*What is being asked*:
Find all lines with the word "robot" in the material, then copy them.

*Material provided*:
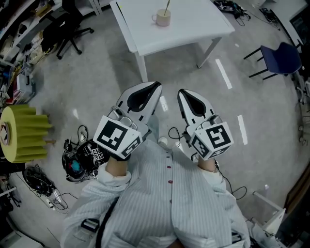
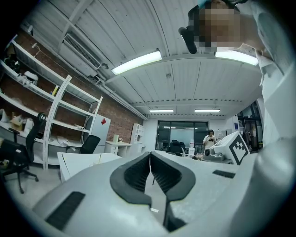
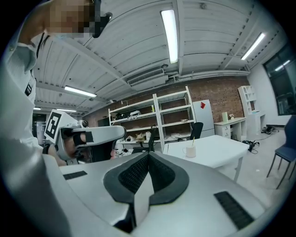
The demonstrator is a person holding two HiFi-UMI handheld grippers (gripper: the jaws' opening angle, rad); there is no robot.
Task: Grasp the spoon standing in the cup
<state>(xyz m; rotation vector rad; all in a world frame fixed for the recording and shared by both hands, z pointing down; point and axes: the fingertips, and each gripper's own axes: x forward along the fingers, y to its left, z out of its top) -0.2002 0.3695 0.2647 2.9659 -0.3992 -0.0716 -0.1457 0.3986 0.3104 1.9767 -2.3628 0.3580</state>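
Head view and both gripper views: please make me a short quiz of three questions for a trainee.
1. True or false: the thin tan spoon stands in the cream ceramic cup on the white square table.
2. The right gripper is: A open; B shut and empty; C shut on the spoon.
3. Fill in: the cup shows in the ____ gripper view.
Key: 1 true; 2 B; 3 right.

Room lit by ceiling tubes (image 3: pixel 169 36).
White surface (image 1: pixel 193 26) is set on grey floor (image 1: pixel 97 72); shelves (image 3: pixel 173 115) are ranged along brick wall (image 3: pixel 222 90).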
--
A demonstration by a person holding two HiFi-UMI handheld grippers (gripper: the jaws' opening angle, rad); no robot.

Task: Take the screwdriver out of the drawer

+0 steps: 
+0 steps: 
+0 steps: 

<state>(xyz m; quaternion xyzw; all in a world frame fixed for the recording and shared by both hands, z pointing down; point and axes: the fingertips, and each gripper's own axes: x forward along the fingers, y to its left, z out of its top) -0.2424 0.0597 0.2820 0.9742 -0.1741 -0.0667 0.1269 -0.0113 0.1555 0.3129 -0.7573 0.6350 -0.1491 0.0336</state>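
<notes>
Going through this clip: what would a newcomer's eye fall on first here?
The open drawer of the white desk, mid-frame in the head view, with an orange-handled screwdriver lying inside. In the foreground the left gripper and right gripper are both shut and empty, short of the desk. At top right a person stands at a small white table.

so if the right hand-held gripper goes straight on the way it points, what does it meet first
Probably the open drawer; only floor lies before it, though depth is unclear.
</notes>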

*Answer space*:
The demonstrator is a person holding two HiFi-UMI handheld grippers (gripper: the jaws' opening angle, rad); there is no robot.
A demonstration by a person holding two HiFi-UMI handheld grippers (gripper: the jaws' opening angle, rad); no robot.

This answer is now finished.